Os preços livres, mais sensíveis à política, representam 75% do IPCA, contra 25% dos preços administrados, controlados pelo governo. Levando em conta esses pesos, a projeção de inflação total do BC em 2025 subiria de 5,2% para 5,57% usando a premissa de preços livres do mercado. A projeção para o horizonte relevante passaria de 4,0% para 4,66%.
O economista da Terra Investimentos Homero Guizzo avalia que a diferença entre as projeções do BC e do mercado para a evolução dos preços livres reside, provavelmente, em premissas distintas para o hiato do produto. Em dezembro, a autoridade monetária estimava um hiato positivo em 0,7% no fim de 2024, caindo a -0,6% apenas no segundo trimestre de 2026.
"O mercado trabalha com uma avaliação de que a ociosidade é menor do que a que o BC enxerga, e entende que o hiato é mais aberto do que aquilo que o BC tem dito", afirma Guizzo. "Essa diferença existe há vários trimestres, e pode ter a ver com uma explicação técnica, sobre a forma como o BC avalia o PIB potencial brasileiro."
Nas contas do economista, o hiato do produto estava positivo em cerca de 1,5% no fim do ano passado - mais do que o dobro estimado pela autoridade monetária. Mesmo com uma desaceleração razoável do crescimento econômico entre 2024 e 2025, de mais de 3,5% para cerca de 1,7%, Guizzo avalia que o hiato deve continuar em terreno positivo este ano e no próximo, com impactos sobre a inflação.
"Na nossa avaliação, o PIB vai ter de passar 2025 e 2026 crescendo abaixo do seu potencial para encontrarmos um esgotamento desse hiato positivo e observarmos alguma ociosidade na economia", diz o analista, que espera IPCA de 5,60% este ano, com altas de 6,1% para os preços livres e de 4,3% para os administrados, considerando elevação da taxa Selic a 15,50% no fim do ciclo.
O economista-chefe do Banco Bmg, Flávio Serrano, pondera que é difícil cravar a razão da diferença entre as estimativas do mercado e do BC para os preços livres. Como a autarquia não decompõe as suas projeções - apresentando números para os serviços, bens industriais e alimentação, por exemplo -, torna-se difícil estimar se o gap vem de uma atividade mais forte, de premissas diferentes para o câmbio ou de choques, ele explica.

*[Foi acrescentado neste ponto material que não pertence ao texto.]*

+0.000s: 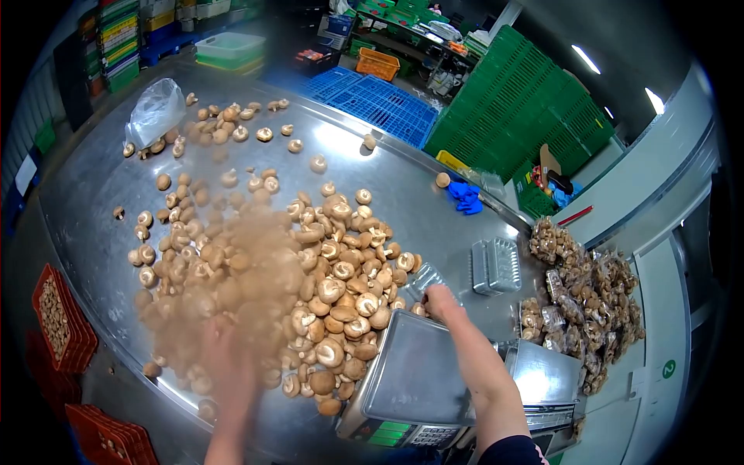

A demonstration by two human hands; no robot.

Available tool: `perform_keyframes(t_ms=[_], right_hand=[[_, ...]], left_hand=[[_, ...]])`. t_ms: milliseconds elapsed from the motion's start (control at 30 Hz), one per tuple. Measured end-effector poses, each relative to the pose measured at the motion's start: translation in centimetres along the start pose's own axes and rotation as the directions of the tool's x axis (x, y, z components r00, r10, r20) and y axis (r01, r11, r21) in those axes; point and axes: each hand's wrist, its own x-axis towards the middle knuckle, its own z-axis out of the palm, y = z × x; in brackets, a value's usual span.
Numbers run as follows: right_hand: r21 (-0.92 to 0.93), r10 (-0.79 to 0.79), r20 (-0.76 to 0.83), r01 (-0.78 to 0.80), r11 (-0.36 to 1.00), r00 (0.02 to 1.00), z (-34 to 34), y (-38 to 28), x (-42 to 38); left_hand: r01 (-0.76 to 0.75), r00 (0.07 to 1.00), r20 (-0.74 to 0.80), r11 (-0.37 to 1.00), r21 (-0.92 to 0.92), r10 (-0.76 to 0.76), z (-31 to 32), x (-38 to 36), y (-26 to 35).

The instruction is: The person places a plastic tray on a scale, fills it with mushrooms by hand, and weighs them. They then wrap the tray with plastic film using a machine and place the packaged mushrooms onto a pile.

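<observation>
A large heap of brown mushrooms (341, 287) lies on the steel table (85, 201). My left hand (223, 341) is at the near left part of the heap, and a brown smear across the view hides its fingers. Beside the heap's right edge, my right hand (442, 301) is closed on a clear plastic tray (425, 280), which is tilted against the mushrooms. Just below that hand stands a digital scale (415, 368) with a bare metal pan. Whether any mushrooms are in the tray I cannot make out.
Stacked clear trays (496, 266) and a blue glove (465, 198) lie on the right. Many bagged mushrooms (593, 302) pile up beyond them. A plastic bag (157, 112) sits at the far left. Red crates (66, 318) stand by the left edge, green crates (519, 108) behind.
</observation>
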Motion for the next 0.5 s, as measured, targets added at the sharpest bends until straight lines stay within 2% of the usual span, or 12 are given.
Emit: perform_keyframes(t_ms=[33, 67, 100, 167, 267, 333, 367, 467, 500], right_hand=[[-0.015, 0.017, -0.032, -0.017, 1.000, 0.999, -0.5, -0.1, -0.1], [0.066, 0.032, 0.035, -0.034, 0.997, 0.999, -1.8, -0.4, -0.5], [0.006, 0.040, 0.076, -0.041, 0.999, 0.996, -2.4, -1.0, -0.5], [-0.109, 0.069, 0.156, -0.053, 0.993, 0.985, -2.7, -1.7, -0.8], [-0.002, 0.046, 0.256, -0.047, 0.999, 0.966, -0.6, -0.6, -0.1], [0.041, -0.004, 0.225, -0.006, 0.999, 0.974, 0.1, -0.2, 0.0], [0.061, -0.026, 0.209, 0.014, 0.998, 0.977, -0.1, -0.4, -0.2], [0.005, 0.010, 0.036, -0.010, 1.000, 0.999, -1.9, -1.0, -0.9], [0.050, -0.034, -0.033, 0.036, 0.998, 0.999, -4.0, -2.5, -2.0]], left_hand=[[0.001, 1.000, -0.022, 1.000, -0.009, -0.001, -0.4, -0.1, 0.4], [0.001, 0.999, -0.043, 1.000, -0.017, -0.002, -0.6, -0.2, 1.1], [0.002, 0.998, -0.063, 1.000, -0.025, -0.003, -0.8, -0.3, 1.4], [-0.001, 1.000, 0.007, 0.996, -0.089, 0.001, -0.8, -0.1, 1.7], [-0.006, 0.999, 0.040, 0.995, -0.099, 0.010, 0.2, -0.3, 1.0], [-0.019, 1.000, 0.024, 1.000, -0.001, 0.019, 0.7, -0.9, 1.0], [-0.046, 0.999, 0.007, 0.999, -0.014, 0.046, 0.7, -1.0, 1.4], [-0.094, 0.995, -0.020, 0.993, -0.067, 0.093, 0.8, -1.2, 2.4], [-0.091, 0.996, -0.015, 0.991, -0.094, 0.090, 0.9, -1.1, 2.8]])
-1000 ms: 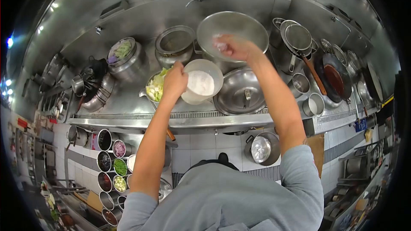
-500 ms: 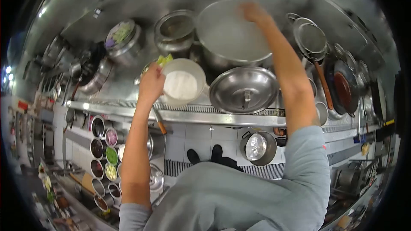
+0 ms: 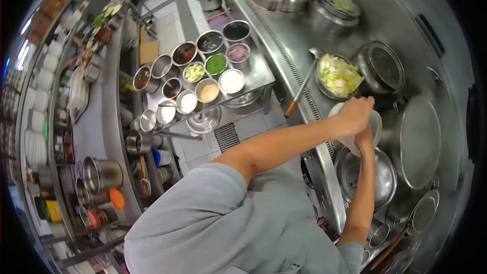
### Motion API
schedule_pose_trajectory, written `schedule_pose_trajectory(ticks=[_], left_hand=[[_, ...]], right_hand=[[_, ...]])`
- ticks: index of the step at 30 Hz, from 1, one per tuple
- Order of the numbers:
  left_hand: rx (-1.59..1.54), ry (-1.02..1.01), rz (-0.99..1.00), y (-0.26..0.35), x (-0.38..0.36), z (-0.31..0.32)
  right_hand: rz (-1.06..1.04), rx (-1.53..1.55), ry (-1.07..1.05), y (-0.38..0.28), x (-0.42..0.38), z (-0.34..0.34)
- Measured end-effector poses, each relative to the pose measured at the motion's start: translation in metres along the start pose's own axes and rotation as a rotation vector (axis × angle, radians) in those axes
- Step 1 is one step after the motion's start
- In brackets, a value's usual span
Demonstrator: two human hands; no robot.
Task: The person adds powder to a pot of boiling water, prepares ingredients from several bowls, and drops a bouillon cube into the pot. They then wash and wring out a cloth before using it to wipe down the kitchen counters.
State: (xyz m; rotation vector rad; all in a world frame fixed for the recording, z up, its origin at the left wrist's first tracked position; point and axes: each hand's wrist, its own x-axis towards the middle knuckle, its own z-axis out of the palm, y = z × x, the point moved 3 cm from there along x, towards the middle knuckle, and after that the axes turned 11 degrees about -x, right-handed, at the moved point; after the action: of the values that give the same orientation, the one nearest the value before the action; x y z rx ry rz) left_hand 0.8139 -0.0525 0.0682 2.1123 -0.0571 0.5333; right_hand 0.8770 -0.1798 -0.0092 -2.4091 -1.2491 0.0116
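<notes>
White tub (image 3: 374, 122): right of frame, gripped by left hand (image 3: 354, 114) fingers and right hand (image 3: 364, 139) fingers, beside cabbage bowl (image 3: 337, 75) on worktop (image 3: 299, 30).

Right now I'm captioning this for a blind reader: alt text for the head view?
Both hands, left hand and right hand, hold a white tub over a steel kitchen counter, beside a bowl of chopped cabbage and a pot lid.

I see a round white plastic tub (image 3: 374, 128) at about three o'clock, mostly hidden, held tilted above the steel counter (image 3: 304, 35), just beside a large upturned steel lid (image 3: 366, 175).
</notes>
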Motion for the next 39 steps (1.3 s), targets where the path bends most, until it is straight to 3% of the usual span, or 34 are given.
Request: schedule_pose_trajectory(ticks=[2, 4, 6, 9, 10, 11, 13, 16, 19, 20, 22, 25, 27, 29, 30, 31, 33, 36, 39], left_hand=[[-0.005, 0.002, -0.054, -0.005, -0.009, -0.004], [-0.080, 0.006, -0.130, -0.015, -0.022, -0.017], [-0.127, 0.031, -0.188, -0.027, -0.031, -0.027], [-0.136, 0.097, -0.248, -0.057, -0.057, -0.043], [-0.135, 0.126, -0.246, -0.063, -0.071, -0.054], [-0.133, 0.158, -0.244, -0.066, -0.084, -0.069], [-0.131, 0.176, -0.262, -0.062, -0.115, -0.113], [-0.084, 0.287, -0.506, -0.055, -0.171, -0.188], [0.041, 0.483, -0.549, -0.055, -0.244, -0.281], [0.067, 0.603, -0.551, -0.052, -0.272, -0.313], [0.185, 0.816, -0.563, -0.042, -0.323, -0.378], [0.439, 1.075, -0.541, -0.049, -0.405, -0.469], [0.416, 1.343, -0.591, -0.059, -0.456, -0.518], [0.584, 1.528, -0.619, -0.097, -0.526, -0.569], [0.453, 1.619, -0.713, -0.114, -0.561, -0.591], [0.336, 1.712, -0.638, -0.131, -0.594, -0.610], [0.152, 1.910, -0.587, -0.170, -0.668, -0.648], [0.142, 2.190, -0.629, -0.213, -0.769, -0.685], [0.073, 2.362, -0.716, -0.228, -0.822, -0.690]], right_hand=[[0.061, 0.077, 0.035, 0.015, 0.002, 0.027], [0.222, 0.184, -0.072, 0.005, 0.001, 0.023], [0.464, 0.319, -0.314, -0.006, 0.002, -0.031], [0.586, 0.530, -0.065, 0.004, -0.026, -0.152], [0.524, 0.294, 0.138, 0.037, -0.044, -0.193], [0.601, 0.165, 0.036, 0.067, -0.046, -0.239], [0.583, 0.148, 0.024, 0.152, -0.058, -0.298], [0.661, -0.051, -0.118, 0.253, -0.073, -0.361], [0.715, -0.554, -0.034, 0.274, -0.082, -0.391], [0.622, -0.683, 0.027, 0.260, -0.081, -0.387], [0.234, -1.045, 0.324, 0.191, -0.077, -0.368], [0.236, -0.742, 0.490, 0.116, -0.068, -0.304], [0.196, -0.411, 0.395, 0.153, -0.065, -0.246], [0.272, -0.295, 0.288, -0.009, -0.045, -0.158], [0.189, -0.102, 0.248, -0.055, -0.032, -0.109], [0.165, 0.180, 0.093, -0.100, -0.018, -0.063], [0.373, 0.142, -0.024, -0.180, -0.004, 0.035], [0.093, 0.264, -0.229, -0.276, 0.022, 0.165], [-0.140, 0.276, -0.341, -0.390, 0.054, 0.232]])
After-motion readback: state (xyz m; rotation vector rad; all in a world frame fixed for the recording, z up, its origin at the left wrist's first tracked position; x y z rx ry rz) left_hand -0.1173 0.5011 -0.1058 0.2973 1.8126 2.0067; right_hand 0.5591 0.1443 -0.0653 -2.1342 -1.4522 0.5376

"As projeções de preços livres do BC tendem a ficar um pouco abaixo das estimativas do mercado, esse é um processo normal", diz Serrano. "Nós não temos essa decomposição, mas já vimos o BC soltar estudos em que acertava mais do que o mercado. Ele tem a avaliação de riscos, tem o modelo, e tem a questão das hipóteses que são usadas."

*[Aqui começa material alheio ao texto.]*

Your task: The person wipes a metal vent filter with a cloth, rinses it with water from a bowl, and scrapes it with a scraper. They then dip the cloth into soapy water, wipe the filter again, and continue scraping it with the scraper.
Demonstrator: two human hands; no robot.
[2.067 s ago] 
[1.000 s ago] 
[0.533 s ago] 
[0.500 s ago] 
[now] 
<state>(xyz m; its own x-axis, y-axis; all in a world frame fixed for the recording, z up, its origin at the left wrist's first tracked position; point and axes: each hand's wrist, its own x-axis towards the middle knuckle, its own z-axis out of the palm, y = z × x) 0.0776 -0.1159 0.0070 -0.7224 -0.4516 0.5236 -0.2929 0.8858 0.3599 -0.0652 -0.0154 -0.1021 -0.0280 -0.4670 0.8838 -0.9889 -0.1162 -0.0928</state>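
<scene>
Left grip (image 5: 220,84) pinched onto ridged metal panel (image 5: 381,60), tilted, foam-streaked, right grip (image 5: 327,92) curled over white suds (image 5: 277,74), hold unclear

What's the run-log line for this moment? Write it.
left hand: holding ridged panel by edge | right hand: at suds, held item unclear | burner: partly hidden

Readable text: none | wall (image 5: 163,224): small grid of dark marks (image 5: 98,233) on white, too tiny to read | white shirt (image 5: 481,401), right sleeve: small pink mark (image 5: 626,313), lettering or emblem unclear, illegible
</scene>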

Com premissas de desaceleração pouco mais forte da economia e de um dólar abaixo do Focus - em R$ 5,70, contra R$ 6,0 na mediana do mercado -, Serrano espera um IPCA de 5,20% este ano, desacelerando a 4,20% no terceiro trimestre de 2026. A projeção considera elevação da taxa Selic a um nível entre 14,75% e 15,25% no fim do ciclo, em meados deste ano.